Razão de Prevalência (RP): Interpretação em Estudos

UFSC/HU - Hospital Universitário Prof. Polydoro Ernani de São Thiago (SC) — Prova 2018

Enunciado

Com o objetivo de avaliar a frequência e a associação do tabagismo em sucessivas gestações com repetição de baixo peso ao nascer, foi realizado um estudo em uma subamostra de mães da coorte de nascimentos de Pelotas, RS, Brasil, de 2004. Foram incluídas somente mulheres com história pregressa de recém-nascido com baixo peso ao nascer. Dos 4.458 nascimentos, 565 foram incluídos. A frequência de tabagismo foi de 32,4%; e, levando em conta as gestações anteriores, 67,1% nunca fumaram; 21,4% sempre fumaram; 6,5% eram ex-fumantes; e 5% fumaram somente na gestação atual. Na análise dos dados, foram calculados a razão de prevalência e o intervalo de confiança, e os resultados são os que seguem RP = 2,5; IC95%: 1,32-4,80. Os autores concluem que a persistência do tabagismo é um importante fator para a recorrência do baixo peso ao nascer em sucessivas gestações.
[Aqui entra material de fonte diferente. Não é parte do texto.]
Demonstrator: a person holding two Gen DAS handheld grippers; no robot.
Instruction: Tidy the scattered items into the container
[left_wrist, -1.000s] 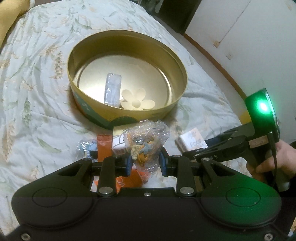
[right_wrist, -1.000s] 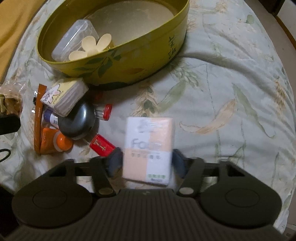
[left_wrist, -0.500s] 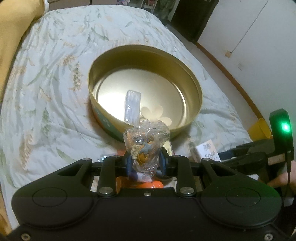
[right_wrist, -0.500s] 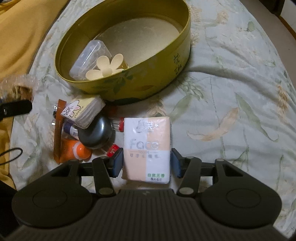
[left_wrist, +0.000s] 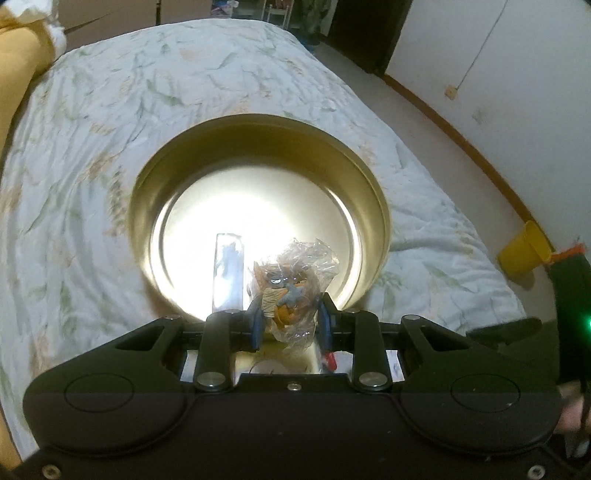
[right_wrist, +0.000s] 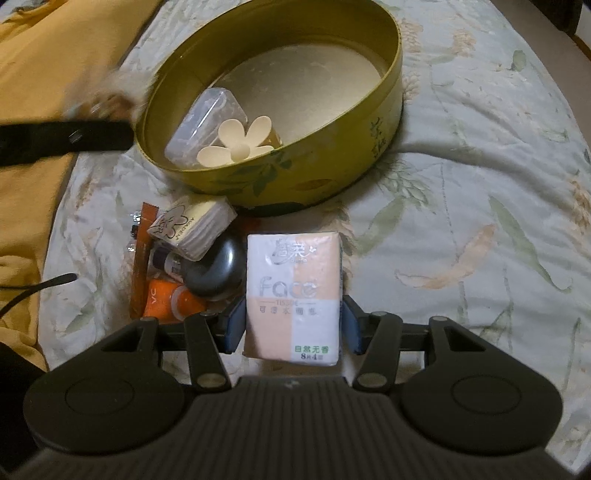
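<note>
A round gold tin (left_wrist: 258, 127) (right_wrist: 384, 122) sits on the flowered bedspread. Inside it lie a clear plastic box (left_wrist: 228, 271) (right_wrist: 207, 122) and a cream flower-shaped piece (right_wrist: 242, 142). My left gripper (left_wrist: 290, 321) is shut on a crinkled clear bag with a small toy (left_wrist: 291, 284), held over the tin's near rim. In the right wrist view that gripper shows blurred at the tin's left rim (right_wrist: 66, 138). My right gripper (right_wrist: 293, 321) is shut on a peach and white tissue pack (right_wrist: 291, 291), held above the bed in front of the tin.
Left of the tissue pack lie a white card packet (right_wrist: 192, 227), a dark round compact (right_wrist: 218, 269), an orange bottle (right_wrist: 166, 301), an orange sachet (right_wrist: 142, 258) and a small vial. A yellow blanket (right_wrist: 44, 48) covers the left. A yellow cup (left_wrist: 524, 249) stands on the floor.
My left gripper has carried the bagged toy forward from above the scattered pile to over the tin's near rim. The right gripper has tilted a little, still holding the tissue pack.
</note>
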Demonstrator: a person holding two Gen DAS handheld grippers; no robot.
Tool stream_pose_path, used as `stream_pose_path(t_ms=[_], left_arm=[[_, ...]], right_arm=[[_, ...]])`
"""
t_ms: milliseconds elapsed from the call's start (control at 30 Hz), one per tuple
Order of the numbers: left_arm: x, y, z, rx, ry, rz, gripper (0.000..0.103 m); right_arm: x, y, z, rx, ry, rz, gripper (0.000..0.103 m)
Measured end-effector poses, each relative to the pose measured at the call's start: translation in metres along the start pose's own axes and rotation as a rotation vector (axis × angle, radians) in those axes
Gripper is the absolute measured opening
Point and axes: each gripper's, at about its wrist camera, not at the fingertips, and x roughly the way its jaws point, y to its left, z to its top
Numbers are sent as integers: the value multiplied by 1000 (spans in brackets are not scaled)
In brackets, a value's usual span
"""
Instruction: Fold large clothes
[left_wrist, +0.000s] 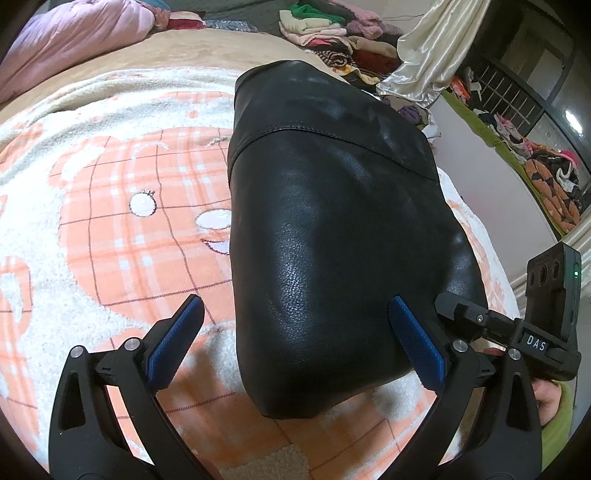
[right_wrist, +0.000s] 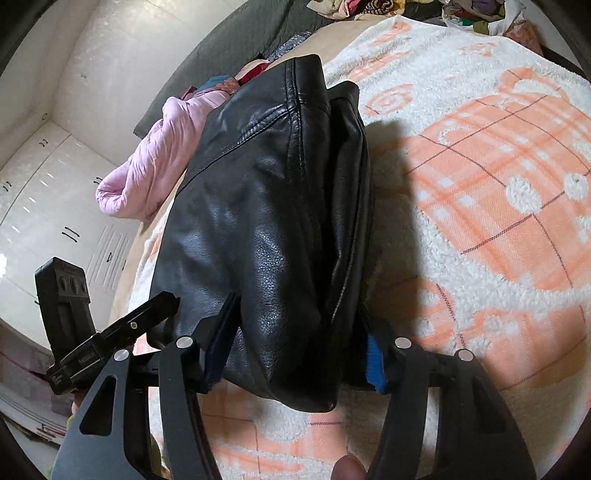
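Observation:
A black leather jacket (left_wrist: 332, 221) lies folded into a thick bundle on an orange-and-white fleece blanket (left_wrist: 110, 184). My left gripper (left_wrist: 295, 317) is open above the bundle's near end, with one blue pad (left_wrist: 177, 336) over the blanket and the other over the leather. In the right wrist view the jacket (right_wrist: 266, 206) fills the middle. My right gripper (right_wrist: 299, 339) is wide apart, its fingers on either side of the bundle's near end; whether they press it I cannot tell. The right gripper also shows in the left wrist view (left_wrist: 517, 332).
A pink quilt (left_wrist: 74, 40) lies at the far left of the bed, also seen in the right wrist view (right_wrist: 155, 162). Piles of folded and loose clothes (left_wrist: 325, 26) sit at the back. White cupboards (right_wrist: 55, 184) stand beside the bed.

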Motion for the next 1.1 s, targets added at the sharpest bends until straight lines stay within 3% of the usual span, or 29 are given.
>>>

Com base nos resultados acima descritos, é correto afirmar que as mães que fumaram em todas as gestações tiveram uma probabilidade:

Alternativas

  1. A) 95% maior de recorrência de baixo peso ao nascer em 2004, em comparação às que nunca fumaram.
  2. B) 5% maior de recorrência de baixo peso ao nascer em 2004, em comparação às que nunca fumaram.
  3. C) 2,5 vezes menor de recorrência de baixo peso ao nascer em 2004, em comparação às que nunca fumaram.
  4. D) 95% menor de recorrência de baixo peso ao nascer em 2004, em comparação às que nunca fumaram.
  5. E) 2,5 vezes maior de recorrência de baixo peso ao nascer em 2004, em comparação às que nunca fumaram.